In 1997 the British Government introduced a strategic Best Value initiative designed
to encourage public sector organisations to maximise value for money in their
organisations. In short, the Best Value regime requires public bodies to demonstrate
that they are achieving ‘best value’ for the taxpayer, in accordance with published and
auditable criteria.

In the case of property and construction, Government advice states that:

z Procurement should support the principles established by Latham and should


aim to achieve the targets set out in the subsequent Egan review.
z Procurement on the basis of price as the only choice criterion is unlikely to
secure best value.
z Overall value for money should be assessed on the basis of whole life cost, not
initial capital cost.
z Project delivery mechanisms should encourage innovation by all concerned in
the search for more flexible and cost effective project delivery mechanisms.
z Delivery mechanisms should incorporate partnering principles supported by
good risk and value management.

1.4 The rise of collaborative approaches to procurement


Although a collaborative approach to public sector construction procurement may
have first come to prominence in the United Kingdom as a result of the Latham
review, in fact the concept is much older. In building, a good British example of a
successful early strategic alliance was that operated for a number of years in the
1960s and 1970s between Marks and Spencer and Bovis for the construction and
refurbishment of department stores. There are also examples in allied industries – the
concept of ‘alliancing’ has been used in oil exploration for more than a decade.

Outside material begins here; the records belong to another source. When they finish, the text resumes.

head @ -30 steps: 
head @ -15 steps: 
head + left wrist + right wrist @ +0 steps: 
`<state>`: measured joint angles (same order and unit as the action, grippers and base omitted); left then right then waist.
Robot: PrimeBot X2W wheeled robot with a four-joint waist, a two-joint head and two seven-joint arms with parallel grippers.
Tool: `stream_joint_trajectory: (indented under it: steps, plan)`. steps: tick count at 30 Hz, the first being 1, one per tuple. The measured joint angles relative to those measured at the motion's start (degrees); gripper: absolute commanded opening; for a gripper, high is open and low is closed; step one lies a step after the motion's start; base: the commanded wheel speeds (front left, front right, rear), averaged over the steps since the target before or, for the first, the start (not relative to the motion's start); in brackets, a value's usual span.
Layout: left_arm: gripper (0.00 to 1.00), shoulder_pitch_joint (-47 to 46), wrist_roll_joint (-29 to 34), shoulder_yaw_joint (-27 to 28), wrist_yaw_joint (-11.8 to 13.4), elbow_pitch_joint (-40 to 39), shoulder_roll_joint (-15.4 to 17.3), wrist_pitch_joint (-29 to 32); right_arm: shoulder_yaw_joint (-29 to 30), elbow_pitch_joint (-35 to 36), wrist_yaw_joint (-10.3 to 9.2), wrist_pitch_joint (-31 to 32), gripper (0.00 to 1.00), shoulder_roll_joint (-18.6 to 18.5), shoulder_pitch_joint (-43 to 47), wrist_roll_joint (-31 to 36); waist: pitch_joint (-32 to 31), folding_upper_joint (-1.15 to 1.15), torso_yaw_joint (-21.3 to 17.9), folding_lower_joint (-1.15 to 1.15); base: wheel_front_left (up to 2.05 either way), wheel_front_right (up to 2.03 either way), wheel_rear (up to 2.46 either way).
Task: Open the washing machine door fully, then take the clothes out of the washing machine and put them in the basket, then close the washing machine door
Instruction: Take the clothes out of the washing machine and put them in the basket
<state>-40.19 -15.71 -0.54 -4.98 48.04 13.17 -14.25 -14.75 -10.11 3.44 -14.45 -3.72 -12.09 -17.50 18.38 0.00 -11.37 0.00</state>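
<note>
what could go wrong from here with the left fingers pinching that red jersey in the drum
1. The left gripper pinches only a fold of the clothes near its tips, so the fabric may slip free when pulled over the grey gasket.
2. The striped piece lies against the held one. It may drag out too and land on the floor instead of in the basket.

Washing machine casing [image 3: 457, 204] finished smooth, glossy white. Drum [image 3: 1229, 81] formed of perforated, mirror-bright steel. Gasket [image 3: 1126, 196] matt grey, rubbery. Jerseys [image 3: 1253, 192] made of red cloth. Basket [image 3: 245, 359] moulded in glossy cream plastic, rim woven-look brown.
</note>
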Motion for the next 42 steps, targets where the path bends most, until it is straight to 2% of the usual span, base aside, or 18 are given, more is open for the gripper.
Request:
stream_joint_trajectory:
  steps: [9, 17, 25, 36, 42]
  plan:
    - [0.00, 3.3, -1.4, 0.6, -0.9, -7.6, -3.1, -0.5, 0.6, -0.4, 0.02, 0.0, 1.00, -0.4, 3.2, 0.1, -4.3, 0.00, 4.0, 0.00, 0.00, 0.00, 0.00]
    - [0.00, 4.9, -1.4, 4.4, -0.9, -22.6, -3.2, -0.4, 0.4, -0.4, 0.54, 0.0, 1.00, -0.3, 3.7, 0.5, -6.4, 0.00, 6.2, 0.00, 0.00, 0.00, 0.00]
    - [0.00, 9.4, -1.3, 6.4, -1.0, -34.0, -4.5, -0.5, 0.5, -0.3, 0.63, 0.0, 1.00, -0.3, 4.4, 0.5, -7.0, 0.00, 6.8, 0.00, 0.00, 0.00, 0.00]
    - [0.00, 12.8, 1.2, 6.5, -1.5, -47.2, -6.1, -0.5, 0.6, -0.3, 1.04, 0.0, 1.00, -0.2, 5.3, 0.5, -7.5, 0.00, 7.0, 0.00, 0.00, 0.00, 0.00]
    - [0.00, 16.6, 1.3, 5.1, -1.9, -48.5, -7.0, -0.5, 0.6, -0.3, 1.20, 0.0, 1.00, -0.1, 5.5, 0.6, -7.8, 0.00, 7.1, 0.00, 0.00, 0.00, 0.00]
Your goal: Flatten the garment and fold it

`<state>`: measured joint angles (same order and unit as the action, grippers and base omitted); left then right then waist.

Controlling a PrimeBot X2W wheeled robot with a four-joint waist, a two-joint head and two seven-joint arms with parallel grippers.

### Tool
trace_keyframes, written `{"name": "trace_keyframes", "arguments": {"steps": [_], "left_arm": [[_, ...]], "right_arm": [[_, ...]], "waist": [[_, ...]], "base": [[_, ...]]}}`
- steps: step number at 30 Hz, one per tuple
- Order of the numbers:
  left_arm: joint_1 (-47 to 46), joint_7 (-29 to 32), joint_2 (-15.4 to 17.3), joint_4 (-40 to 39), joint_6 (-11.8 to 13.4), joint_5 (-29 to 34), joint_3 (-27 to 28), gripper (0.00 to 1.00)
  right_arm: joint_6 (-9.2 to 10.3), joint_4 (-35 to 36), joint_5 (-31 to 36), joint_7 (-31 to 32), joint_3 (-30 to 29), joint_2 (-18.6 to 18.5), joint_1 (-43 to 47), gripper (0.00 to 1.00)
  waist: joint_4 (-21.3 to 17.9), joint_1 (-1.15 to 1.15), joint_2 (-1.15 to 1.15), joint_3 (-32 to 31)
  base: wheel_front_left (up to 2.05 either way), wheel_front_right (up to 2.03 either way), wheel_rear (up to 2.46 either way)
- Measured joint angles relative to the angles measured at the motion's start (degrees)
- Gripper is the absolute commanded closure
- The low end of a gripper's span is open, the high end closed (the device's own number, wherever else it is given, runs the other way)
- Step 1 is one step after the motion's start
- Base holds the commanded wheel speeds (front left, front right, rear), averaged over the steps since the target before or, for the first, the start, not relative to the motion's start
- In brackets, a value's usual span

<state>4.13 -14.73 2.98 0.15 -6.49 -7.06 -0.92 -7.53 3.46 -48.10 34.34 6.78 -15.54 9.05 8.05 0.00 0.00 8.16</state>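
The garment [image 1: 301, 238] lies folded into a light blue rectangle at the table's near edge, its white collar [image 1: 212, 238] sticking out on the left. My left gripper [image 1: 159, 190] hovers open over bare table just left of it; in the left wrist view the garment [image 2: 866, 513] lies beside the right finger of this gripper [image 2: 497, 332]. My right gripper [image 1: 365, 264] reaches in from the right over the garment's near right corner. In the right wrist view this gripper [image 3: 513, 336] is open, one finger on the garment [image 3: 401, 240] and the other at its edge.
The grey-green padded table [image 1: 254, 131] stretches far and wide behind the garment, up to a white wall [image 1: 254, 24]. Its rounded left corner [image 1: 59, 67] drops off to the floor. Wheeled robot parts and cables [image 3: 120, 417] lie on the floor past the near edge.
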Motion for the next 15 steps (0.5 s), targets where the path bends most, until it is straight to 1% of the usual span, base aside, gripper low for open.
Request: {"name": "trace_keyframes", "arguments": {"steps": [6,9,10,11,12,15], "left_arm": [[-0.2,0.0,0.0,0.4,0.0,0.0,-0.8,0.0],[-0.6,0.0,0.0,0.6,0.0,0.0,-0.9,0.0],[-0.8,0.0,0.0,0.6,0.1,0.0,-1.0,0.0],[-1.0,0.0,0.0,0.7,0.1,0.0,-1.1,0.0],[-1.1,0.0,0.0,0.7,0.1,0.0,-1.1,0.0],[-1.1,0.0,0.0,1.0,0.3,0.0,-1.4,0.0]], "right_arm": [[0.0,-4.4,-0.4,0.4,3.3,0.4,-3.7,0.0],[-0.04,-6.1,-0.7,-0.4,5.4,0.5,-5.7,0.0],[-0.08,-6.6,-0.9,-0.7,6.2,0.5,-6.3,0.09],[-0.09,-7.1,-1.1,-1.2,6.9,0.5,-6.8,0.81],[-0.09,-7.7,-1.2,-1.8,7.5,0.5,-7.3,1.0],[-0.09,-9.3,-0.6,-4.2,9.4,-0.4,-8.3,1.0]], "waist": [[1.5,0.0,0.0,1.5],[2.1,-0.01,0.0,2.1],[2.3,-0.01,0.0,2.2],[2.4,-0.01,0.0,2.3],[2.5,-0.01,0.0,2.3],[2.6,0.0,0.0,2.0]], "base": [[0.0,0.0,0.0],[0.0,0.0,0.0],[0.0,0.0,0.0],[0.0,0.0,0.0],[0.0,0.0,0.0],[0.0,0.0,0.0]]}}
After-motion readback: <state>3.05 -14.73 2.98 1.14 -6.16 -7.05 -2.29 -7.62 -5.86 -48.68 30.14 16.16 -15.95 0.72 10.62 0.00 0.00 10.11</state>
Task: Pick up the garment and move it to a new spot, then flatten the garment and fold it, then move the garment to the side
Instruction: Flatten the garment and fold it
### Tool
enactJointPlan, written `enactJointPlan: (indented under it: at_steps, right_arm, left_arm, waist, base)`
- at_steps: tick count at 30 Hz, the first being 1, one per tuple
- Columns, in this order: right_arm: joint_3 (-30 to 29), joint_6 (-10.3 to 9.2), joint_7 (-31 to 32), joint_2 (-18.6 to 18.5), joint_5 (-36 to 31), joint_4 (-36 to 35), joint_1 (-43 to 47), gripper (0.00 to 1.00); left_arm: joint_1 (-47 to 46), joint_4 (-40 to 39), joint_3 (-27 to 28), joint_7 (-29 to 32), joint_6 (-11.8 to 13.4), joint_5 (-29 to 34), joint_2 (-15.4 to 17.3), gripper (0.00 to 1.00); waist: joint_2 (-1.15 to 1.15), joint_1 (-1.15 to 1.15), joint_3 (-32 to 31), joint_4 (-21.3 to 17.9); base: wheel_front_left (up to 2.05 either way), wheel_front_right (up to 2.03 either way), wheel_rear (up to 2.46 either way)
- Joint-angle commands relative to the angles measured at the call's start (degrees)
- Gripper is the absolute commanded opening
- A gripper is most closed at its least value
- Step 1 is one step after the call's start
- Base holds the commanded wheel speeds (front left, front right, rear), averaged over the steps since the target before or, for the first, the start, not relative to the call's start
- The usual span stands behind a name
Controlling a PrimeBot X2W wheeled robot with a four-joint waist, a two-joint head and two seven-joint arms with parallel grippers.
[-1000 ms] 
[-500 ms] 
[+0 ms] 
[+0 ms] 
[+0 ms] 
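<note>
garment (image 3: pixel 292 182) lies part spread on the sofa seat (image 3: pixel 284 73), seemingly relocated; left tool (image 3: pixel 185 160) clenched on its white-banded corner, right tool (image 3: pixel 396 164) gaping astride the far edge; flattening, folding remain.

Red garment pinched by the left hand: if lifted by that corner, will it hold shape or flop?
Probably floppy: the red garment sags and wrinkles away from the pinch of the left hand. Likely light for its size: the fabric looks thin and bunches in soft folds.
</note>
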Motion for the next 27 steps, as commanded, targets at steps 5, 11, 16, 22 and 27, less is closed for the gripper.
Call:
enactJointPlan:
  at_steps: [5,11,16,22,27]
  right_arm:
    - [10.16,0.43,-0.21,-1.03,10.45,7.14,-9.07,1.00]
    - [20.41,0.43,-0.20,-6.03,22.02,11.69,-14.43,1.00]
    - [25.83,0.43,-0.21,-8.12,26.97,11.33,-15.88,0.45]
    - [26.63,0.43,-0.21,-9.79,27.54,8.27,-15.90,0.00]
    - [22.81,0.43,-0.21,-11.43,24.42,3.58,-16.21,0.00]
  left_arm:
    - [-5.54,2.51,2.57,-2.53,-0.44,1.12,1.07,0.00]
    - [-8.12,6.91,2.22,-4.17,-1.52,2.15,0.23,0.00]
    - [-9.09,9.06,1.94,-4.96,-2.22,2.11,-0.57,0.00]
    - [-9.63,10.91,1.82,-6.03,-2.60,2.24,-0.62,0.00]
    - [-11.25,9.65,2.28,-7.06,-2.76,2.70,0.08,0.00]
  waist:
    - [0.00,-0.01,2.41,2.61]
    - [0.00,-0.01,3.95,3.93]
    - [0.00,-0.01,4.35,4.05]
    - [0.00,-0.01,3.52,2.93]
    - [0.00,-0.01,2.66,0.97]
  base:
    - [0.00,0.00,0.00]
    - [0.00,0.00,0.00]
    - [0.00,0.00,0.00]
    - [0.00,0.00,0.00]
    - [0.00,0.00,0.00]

Overseas, ‘partnering’ – arguably the most popular term used to describe the
collaborative approach – has been used extensively in the United States, where one of
the best known examples is that of a substantial number of large roads schemes
beginning in the late 1980s. In Australia the use of partnering has had a lengthy and
somewhat chequered history, principally due to a number of contractors attempting to
exploit the concept in a rather cynical way, but has now developed into the concept of
relational contracting. The Australian National Museum Project in Canberra is (at the
time of writing) probably the world’s largest and most complex collaborative scheme.
Collaborative procurement approaches are being increasingly widely used around the
world for large, complex and risky projects.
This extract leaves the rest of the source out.